Philadelphia toddler with rare genetic disease, spinal muscular atrophy, proves to be walking miracle

PHILADELPHIA (WPVI) — Amber-Joi Watkins is raising awareness about spinal muscular atrophy, a genetic disease that causes muscle weakness and respiratory failure. It’s the leading genetic cause of death in infants, and doctors said it affects every one out of 10,000 babies.

Watkins’ daughter, Céline Domalsk, continues to defy the odds and is literally a walking miracle. Her mother said that at four months old, Celine wasn’t progressing as fast as other babies. But she said she was reassured everything was OK.

“I was told babies develop differently, and that she’s perfect,” Watkins said, “So, I held on to that instead of trusting my gut.”

Her gut instinct was right.
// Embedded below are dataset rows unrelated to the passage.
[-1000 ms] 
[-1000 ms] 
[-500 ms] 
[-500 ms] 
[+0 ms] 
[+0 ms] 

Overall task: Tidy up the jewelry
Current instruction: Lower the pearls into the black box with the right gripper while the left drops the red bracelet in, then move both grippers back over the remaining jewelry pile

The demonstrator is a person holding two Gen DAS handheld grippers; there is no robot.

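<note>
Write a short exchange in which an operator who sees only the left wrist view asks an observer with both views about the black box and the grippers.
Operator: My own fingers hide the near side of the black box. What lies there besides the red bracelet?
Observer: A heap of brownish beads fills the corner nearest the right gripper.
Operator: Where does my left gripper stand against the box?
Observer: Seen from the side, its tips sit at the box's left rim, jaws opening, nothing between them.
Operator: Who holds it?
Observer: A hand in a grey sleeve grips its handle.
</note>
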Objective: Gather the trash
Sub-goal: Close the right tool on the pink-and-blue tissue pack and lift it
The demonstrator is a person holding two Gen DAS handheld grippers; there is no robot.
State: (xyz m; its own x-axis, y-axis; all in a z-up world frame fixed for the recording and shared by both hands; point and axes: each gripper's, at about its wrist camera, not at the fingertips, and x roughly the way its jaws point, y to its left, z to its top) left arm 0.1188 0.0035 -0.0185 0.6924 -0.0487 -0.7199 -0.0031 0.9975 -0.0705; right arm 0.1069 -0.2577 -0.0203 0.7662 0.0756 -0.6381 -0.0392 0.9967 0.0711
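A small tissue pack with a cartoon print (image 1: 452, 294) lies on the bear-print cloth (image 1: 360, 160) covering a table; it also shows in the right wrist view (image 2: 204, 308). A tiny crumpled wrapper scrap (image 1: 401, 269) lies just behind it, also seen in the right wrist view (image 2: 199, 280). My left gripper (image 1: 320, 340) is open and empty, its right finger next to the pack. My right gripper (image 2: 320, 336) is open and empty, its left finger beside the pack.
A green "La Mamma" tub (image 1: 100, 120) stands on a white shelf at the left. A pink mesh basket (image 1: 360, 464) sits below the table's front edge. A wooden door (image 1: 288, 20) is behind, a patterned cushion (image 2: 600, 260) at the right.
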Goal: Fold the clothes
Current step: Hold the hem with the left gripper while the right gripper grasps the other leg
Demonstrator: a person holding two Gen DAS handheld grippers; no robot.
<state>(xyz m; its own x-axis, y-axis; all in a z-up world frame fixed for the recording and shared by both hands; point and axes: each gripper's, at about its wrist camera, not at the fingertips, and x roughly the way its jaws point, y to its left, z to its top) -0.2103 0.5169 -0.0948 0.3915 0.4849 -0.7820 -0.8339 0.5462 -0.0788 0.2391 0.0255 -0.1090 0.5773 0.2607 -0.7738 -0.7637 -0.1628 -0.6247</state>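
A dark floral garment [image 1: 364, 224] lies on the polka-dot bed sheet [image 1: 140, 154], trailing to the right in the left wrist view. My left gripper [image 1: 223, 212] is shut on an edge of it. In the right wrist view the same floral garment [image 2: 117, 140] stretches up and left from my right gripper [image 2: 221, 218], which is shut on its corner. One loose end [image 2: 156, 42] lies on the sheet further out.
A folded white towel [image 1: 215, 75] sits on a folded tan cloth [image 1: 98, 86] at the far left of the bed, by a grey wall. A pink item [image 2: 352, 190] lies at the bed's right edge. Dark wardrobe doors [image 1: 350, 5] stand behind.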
Doctors at Children’s Hospital of Philadelphia diagnosed Céline with spinal muscular atrophy, SMA type 1. It’s the most severe, in which children often can’t ever crawl, sit on their own or feed themselves.

“One of the initial things they said was she’s probably never going to be an athlete. She might not ever walk,” Watkins said.

Céline’s family credits her neurologist Dr. Elizabeth Kichula from CHOP for saving their daughter’s life.

“Before treatments, it was expected children would either die or need full-time mental auditory support, like a breathing tube,” Kichula said.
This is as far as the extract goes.